Emilie Heymans retires from diving career
Canadian diver Emilie Heymans, who medalled in four consecutive Olympics, fights back tears as she announces her retirement from competition Wednesday, January 16, 2013 in Montreal. THE CANADIAN PRESS/Paul Chiasson
MONTREAL - With four Olympic medals under her belt and countless titles and accolades collected over two decades, Emilie Heymans has decided now is the right time to end her professional diving career.
The 31-year-old made her retirement official on Wednesday at Centre Claude Robillard, the Montreal training facility where it all started for her in 1993.
The veteran athlete leaves the pool after winning medals in four consecutive Games — becoming the first female diver and first Canadian summer Olympian to do so.
"I still took a few months to make my decision because it is not a very easy decision to make for an athlete," a teary-eyed Heymans told a news conference. "Diving is what I have done all my life and I love it."
The soul-searching gave her the answer she was looking for: now is the right time to bow out.
"I think I have achieved all the goals I wanted to achieve," Heymans said. "I do not think I could do more by staying active a year or two more.
"I was also very fortunate to realize my dream — the Olympics — four times and to win a medal at every opportunity."
She also accumulated 84 podium finishes in international competition, including 14 titles. She picked up 38 national titles between 1999 and 2012.
The Belgian-born Heymans moved to Canada shortly after turning one year old and grew up near Montreal. She started out in gymnastics but was too big. She decided to switch to diving at age 11.
She won her record-setting last Olympic medal at the 2012 Summer Games in London, grabbing a bronze in the three-metre synchro springboard event with partner Jennifer Abel. It was Canada's first medal at those Games.
Three of her four medals came in synchro events with three different partners.
Heymans also won a pair of medals in the 10-metre synchro: silver in Sydney with Anne Montminy in 2000 and bronze with partner Blythe Hartley in Athens in 2004. She also won an individual silver in Beijing in 2008.
To that, add nine World Cup and world championship medals, including a 10-metre gold medal in 2003. She also snagged five medals at the Commonwealth Games and another seven at the Pan American Games.
Two moments stand out for Heymans: her first qualification in Montreal for the Sydney Games which allowed her to realize the dream of being able to compete at an Olympics.
The second was the individual 10-metre platform silver in Beijing.
"It's really hard to do a perfect competition and for me the final was really, really perfect," Heymans said. "To have been able to do it at the Olympics and in the finals, I think it's one of the biggest dreams of all athletes to do their best at the Olympics."

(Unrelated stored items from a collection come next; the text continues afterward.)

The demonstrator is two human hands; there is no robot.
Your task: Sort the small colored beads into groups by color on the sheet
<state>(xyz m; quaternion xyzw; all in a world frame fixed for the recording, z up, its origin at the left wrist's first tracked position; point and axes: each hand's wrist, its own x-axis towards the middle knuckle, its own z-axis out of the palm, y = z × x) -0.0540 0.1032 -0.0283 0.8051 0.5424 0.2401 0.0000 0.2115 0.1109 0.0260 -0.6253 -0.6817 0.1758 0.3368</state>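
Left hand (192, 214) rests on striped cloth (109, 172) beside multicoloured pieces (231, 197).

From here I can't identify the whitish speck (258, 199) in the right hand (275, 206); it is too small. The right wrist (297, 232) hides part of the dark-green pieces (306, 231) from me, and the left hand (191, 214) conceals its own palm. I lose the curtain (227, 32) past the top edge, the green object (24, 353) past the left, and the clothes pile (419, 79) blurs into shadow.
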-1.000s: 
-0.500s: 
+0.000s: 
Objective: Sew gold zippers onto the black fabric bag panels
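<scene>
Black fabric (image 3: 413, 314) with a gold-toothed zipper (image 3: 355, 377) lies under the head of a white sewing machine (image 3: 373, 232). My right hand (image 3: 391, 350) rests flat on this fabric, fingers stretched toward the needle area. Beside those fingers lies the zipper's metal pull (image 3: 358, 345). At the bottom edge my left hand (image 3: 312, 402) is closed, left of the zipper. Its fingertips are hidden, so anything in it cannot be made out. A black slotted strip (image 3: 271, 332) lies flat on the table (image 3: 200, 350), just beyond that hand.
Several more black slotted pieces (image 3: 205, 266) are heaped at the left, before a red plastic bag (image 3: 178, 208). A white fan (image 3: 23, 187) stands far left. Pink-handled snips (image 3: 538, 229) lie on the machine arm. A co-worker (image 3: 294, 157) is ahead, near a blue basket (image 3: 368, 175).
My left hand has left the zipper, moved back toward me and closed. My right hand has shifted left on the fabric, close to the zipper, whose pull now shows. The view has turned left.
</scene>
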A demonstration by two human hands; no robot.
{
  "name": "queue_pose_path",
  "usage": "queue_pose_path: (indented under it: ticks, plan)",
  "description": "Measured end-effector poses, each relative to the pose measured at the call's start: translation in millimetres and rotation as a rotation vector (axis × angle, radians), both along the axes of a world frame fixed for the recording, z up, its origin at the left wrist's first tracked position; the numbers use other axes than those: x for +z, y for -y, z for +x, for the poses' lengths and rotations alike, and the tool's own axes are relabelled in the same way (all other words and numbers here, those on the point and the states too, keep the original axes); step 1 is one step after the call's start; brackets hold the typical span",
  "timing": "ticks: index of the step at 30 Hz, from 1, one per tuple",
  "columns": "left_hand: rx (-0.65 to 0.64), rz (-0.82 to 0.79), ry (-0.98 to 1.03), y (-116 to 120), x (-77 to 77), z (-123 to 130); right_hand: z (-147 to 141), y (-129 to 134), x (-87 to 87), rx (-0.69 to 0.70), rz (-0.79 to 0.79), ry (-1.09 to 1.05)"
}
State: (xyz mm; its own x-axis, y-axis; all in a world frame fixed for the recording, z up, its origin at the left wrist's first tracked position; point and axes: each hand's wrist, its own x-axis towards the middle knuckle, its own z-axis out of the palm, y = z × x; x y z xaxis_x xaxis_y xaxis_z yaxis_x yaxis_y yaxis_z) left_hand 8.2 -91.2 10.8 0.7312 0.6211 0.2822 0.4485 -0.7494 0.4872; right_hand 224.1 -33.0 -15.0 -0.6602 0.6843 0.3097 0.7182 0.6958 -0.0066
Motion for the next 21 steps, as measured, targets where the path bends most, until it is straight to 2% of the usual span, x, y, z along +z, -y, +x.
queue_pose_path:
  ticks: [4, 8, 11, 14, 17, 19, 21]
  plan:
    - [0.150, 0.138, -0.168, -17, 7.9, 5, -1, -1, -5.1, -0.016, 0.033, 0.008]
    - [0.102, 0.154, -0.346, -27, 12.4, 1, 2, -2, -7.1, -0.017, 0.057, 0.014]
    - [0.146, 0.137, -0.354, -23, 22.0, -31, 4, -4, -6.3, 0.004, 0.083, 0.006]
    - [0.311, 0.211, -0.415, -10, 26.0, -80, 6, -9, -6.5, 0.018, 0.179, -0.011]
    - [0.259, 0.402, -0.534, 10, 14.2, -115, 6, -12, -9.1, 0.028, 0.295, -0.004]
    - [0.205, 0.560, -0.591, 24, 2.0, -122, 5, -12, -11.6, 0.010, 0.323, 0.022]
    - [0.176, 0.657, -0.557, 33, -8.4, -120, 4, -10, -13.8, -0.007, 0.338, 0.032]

Heymans singled out a number of people who helped in her success, including coach Yihua Li, who took over in 2006 after her split from Michel Larouche a year earlier.
She also thanked her trainer, Alain Delorme, who helped her bring speed and height to her jumps, thus allowing her to compete with Chinese divers who had dominated the pool in recent years.
"I don't usually get emotional that much, but this is really a big step for me," said Heymans.
"I put 100 per cent in it but there are other people who also put 100 per cent in it ... I was really around awesome people."
The last of her diving partners, Abel, called Heymans' retirement a huge loss for Canada.
"Emilie made her mark in history," said Abel, 21. "Four medals in four consecutive Games, that's a feat that won't soon be repeated any time soon."
As for Heymans, she'll continue with a new passion: fashion.
The young entrepreneur has created her own line of swimwear, which will be featured on a Quebec reality television show in a few weeks time. Her next goal will be to create an online presence and have her business grow.
Heymans said she's happy to offer advice to anyone who comes calling but she's not convinced coaching is in her future.
"I don't think I'd be a good coach," she said with a laugh. "Not for now."